----- SOURCE DATA -----

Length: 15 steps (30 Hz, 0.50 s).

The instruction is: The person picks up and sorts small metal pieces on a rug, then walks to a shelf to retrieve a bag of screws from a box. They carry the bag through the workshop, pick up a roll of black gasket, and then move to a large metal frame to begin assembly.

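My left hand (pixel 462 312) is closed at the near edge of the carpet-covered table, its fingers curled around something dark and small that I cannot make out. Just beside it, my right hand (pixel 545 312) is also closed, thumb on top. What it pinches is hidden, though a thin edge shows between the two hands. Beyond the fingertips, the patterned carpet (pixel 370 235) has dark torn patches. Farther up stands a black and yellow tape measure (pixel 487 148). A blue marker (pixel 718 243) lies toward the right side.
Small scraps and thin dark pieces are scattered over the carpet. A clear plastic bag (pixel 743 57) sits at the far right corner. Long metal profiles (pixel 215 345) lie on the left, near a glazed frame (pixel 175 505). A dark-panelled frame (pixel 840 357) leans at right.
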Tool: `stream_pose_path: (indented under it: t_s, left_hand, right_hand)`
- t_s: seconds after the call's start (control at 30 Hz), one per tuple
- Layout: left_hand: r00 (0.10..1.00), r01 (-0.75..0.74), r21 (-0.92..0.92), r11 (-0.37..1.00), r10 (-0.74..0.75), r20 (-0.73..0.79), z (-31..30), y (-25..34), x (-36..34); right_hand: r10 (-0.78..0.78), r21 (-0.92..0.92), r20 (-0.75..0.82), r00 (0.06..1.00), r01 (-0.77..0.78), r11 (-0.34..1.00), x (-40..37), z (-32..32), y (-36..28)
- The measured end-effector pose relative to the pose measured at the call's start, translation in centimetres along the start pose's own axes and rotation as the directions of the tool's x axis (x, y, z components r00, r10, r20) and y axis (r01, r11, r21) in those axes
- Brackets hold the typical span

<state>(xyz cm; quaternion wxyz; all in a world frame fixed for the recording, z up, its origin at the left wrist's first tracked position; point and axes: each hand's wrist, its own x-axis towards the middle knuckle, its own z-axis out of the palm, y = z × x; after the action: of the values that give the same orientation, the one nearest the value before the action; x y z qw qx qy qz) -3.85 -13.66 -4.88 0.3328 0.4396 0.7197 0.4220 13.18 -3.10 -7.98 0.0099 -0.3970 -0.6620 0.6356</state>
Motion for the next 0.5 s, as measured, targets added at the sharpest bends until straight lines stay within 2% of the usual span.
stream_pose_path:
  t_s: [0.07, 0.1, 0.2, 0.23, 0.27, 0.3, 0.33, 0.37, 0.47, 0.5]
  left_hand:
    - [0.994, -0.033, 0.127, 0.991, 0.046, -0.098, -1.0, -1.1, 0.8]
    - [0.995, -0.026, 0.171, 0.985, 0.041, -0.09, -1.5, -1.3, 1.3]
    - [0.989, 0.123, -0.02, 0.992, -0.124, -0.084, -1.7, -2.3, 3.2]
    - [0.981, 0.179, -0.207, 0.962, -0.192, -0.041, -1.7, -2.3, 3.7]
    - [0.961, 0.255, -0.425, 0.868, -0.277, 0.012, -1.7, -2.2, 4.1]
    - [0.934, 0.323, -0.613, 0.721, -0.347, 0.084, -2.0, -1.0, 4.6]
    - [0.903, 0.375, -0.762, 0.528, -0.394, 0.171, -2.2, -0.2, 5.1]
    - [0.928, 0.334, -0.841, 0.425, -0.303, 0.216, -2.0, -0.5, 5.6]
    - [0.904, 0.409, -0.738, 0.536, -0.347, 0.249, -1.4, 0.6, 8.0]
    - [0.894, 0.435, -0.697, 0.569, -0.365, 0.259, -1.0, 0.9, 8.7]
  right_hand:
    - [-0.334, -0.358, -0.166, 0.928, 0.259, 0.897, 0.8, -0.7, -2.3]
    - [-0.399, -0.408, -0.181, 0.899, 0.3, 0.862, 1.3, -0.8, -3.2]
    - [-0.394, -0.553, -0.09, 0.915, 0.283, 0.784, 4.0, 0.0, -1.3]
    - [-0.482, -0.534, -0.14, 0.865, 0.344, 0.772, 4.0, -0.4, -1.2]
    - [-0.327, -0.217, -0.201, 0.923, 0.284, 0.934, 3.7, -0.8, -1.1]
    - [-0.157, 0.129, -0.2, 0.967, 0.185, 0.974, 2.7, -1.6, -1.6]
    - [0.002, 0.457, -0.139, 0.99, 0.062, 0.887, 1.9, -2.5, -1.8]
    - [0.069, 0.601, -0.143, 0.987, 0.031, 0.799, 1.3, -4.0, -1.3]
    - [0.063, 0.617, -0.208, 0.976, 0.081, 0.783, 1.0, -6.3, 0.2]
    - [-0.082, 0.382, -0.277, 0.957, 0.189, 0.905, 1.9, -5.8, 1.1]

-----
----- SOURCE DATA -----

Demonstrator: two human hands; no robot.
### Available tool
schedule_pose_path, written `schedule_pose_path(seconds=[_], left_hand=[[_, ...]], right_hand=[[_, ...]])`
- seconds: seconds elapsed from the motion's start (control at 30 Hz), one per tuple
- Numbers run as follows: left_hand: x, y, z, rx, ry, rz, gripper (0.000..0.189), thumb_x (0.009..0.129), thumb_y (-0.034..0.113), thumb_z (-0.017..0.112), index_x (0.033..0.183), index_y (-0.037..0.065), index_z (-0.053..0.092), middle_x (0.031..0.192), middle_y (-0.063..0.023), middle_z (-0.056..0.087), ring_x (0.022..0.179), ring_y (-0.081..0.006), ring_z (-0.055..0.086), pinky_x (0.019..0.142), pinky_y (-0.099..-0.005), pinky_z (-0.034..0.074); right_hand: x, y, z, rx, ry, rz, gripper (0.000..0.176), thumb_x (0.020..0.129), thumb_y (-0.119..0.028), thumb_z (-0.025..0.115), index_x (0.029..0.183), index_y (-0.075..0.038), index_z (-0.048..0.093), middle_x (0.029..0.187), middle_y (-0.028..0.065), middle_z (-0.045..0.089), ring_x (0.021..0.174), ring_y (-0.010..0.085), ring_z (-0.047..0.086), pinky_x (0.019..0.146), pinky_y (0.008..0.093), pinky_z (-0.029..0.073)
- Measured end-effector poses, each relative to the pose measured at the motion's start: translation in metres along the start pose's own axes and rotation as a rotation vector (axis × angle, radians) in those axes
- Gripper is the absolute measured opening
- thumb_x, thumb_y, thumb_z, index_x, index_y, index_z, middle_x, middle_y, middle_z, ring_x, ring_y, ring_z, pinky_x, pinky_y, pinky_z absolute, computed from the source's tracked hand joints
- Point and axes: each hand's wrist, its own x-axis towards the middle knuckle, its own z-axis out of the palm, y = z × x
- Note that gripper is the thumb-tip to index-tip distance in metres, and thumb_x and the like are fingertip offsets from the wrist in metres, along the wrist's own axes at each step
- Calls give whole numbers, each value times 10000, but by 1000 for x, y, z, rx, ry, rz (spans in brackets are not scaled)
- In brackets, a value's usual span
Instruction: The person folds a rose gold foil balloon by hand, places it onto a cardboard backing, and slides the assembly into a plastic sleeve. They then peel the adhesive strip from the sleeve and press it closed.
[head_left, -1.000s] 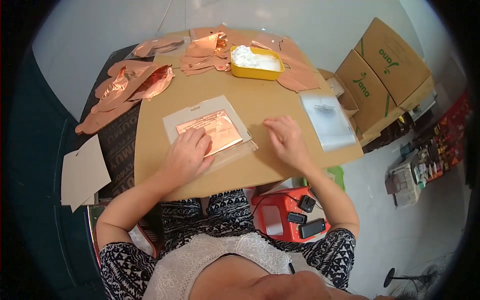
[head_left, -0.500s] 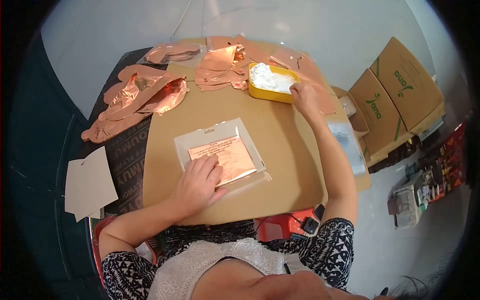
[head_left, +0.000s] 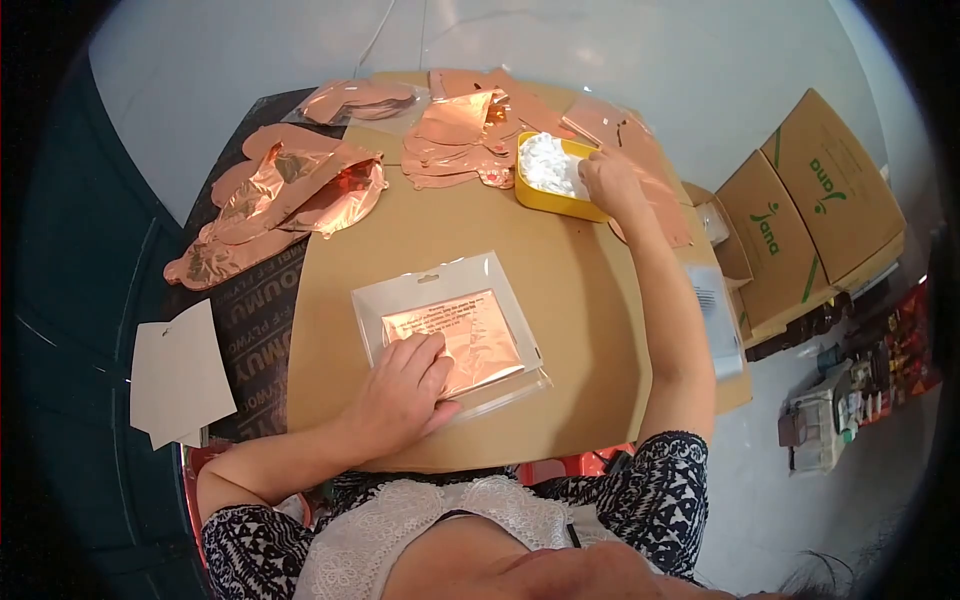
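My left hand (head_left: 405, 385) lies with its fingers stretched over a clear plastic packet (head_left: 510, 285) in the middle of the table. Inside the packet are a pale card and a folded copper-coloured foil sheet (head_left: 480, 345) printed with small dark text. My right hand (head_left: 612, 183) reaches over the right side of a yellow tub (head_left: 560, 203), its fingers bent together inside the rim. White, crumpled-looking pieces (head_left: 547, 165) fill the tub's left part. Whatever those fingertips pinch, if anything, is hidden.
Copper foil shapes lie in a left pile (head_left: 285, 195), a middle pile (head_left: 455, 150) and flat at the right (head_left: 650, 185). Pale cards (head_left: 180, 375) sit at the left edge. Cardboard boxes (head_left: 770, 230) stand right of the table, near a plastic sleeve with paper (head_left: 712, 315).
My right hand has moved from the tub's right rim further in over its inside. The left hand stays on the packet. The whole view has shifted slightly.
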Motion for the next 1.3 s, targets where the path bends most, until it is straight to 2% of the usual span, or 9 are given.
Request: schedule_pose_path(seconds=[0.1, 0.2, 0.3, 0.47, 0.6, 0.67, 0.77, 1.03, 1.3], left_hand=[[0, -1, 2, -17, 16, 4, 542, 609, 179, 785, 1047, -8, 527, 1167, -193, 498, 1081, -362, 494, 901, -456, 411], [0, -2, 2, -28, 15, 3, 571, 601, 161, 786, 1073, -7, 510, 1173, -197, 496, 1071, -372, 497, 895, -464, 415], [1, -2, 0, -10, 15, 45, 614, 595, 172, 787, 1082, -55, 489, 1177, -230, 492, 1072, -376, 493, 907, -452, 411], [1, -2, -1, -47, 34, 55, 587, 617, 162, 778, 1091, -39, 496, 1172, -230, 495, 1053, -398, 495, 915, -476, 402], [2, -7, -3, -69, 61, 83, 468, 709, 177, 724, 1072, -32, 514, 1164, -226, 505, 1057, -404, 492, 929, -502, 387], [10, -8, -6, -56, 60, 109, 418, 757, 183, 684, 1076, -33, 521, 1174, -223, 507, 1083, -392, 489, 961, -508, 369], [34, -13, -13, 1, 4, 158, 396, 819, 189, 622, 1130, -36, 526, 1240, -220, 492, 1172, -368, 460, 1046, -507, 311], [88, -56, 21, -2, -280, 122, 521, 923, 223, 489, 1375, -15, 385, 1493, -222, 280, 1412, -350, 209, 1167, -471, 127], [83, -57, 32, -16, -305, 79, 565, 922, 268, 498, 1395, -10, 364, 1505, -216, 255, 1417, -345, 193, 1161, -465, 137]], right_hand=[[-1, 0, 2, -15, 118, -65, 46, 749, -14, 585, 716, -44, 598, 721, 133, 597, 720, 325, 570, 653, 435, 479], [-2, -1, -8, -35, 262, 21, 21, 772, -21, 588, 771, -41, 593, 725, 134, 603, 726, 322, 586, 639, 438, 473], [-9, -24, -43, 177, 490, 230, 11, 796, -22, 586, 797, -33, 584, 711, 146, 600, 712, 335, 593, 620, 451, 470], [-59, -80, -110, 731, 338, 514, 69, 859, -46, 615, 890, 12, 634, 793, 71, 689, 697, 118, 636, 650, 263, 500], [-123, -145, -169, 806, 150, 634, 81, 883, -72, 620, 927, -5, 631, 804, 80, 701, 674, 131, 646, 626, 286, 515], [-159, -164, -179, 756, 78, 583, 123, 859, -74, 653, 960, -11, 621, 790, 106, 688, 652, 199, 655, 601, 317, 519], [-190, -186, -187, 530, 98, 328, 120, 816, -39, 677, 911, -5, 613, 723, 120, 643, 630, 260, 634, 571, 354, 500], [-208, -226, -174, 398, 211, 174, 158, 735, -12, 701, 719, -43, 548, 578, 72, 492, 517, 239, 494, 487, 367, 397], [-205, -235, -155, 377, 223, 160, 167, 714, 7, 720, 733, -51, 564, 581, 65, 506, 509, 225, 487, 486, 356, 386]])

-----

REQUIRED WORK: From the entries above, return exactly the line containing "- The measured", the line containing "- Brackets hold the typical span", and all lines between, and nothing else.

REPLY:
- The measured end-effector pose relative to the pose measured at the call's start, translation in centimetres along the start pose's own axes and rotation as the directions of the tool's x axis (x, y, z components r00, r10, r20) and y axis (r01, r11, r21) in those axes
- Brackets hold the typical span

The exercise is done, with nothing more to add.